Opinion Filthy lucre
Your mother was right. If you touch money, you must wash your hands
Currency notes are crawling with bugs — at least 78 species, mostly fungi, are flourishing in this rich habitat, steaming luxuriantly in damp human pockets.
Money is the prime mover of almost everything, but no one had suspected it of being a disease vector that moves pathogens from host to host, or at least from pocket to pocket. No one except the South Asian mother, who always warned that money is filth. She has inflicted handwashing syndromes on her children and left them so uncomfortable about money that they are ambivalent about making it.

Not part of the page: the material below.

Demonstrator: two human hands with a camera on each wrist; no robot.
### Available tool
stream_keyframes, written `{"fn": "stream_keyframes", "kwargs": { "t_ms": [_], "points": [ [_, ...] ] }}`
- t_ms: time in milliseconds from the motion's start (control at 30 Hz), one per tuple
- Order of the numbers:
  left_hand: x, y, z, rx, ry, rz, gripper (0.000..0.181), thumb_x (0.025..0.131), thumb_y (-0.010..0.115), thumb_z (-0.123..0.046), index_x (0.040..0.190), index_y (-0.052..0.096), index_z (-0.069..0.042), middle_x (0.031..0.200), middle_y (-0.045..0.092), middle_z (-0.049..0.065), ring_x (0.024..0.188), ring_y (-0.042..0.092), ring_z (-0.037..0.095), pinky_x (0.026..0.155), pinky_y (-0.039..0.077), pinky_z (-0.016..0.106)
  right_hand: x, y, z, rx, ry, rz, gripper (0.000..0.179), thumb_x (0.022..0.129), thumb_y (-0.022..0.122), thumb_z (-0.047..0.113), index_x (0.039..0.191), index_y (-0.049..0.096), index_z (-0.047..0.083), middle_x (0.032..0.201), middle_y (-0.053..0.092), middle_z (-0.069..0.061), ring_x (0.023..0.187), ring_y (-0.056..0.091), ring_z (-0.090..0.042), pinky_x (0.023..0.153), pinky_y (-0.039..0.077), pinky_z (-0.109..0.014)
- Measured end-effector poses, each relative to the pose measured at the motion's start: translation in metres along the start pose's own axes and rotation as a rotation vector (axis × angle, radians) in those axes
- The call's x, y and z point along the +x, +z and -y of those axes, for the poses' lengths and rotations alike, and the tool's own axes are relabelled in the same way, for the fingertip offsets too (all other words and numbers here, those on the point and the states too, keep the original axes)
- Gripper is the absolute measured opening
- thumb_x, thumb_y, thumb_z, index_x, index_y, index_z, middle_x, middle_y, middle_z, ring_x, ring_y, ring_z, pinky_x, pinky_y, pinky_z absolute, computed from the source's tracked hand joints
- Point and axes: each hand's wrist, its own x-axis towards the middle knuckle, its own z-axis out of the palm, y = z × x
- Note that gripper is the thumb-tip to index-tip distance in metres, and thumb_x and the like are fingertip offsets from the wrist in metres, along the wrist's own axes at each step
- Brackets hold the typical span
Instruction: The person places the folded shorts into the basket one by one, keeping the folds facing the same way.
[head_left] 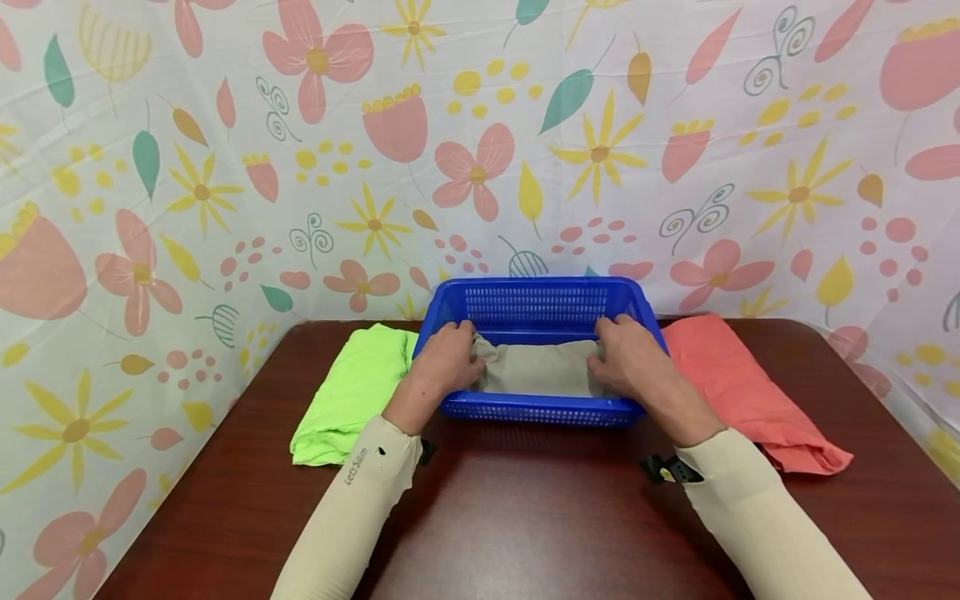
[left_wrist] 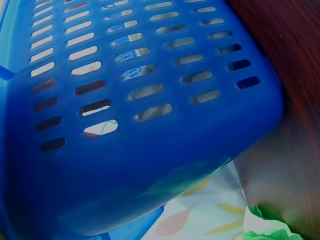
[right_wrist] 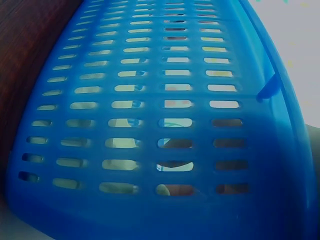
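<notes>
A grey folded cloth (head_left: pixel 542 367) lies low inside a blue plastic basket (head_left: pixel 543 403), stretched between my two hands. At its left end my left hand (head_left: pixel 447 358) reaches over the rim and grips the cloth, which bunches by the fingers. My right hand (head_left: pixel 633 357) holds the opposite end, thumb toward the middle. In the left wrist view the slotted basket wall (left_wrist: pixel 150 135) fills most of the picture and hides the hand. Likewise, the right wrist view shows mainly the basket wall (right_wrist: pixel 150 150), with pale cloth behind its slots.
A folded lime-green cloth (head_left: pixel 348 400) lies on the dark wooden table (head_left: pixel 540 517) left of the basket. To its right is a folded coral-red cloth (head_left: pixel 750 392). A flower-patterned sheet (head_left: pixel 480 100) hangs right behind the table.
</notes>
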Motion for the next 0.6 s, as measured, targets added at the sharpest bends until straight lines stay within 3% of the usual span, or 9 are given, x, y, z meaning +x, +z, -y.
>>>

But now, a study by the Institute of Genomics and Integrative Biology has found that Mother was right. Currency notes are crawling with bugs — at least 78 species, mostly fungi, are flourishing in this rich habitat, steaming luxuriantly in damp human pockets. Of course, the evidence is not conclusive since the study only searched for the DNA fingerprint of pathogens. It only proves that the rupee notes examined had come into contact with those pathogens. It does not necessarily mean that they were capable of causing an infection. Indeed, they could have been attenuated by age, sunlight or a number of other factors, including the odd cosmic ray wandering in from deep space.
The possibilities for further research are interesting. Is black money dirtier than white money, and is blood money altogether disgusting? Do societies with a preference for cash exhibit higher rates of morbidity and mortality? How long does it take for a freshly printed note to be tainted by crass commerce? But then, these questions may soon recede into the pages of economic history as the Reserve Bank of India prepares to launch its own research project, with Arun Jaitley rooting strongly for it. It proposes to flood five cities with a billion Rs 10 notes made of synthetic polymer. Now, that would give plastic money a whole new meaning, and give the bugs something new to adapt to.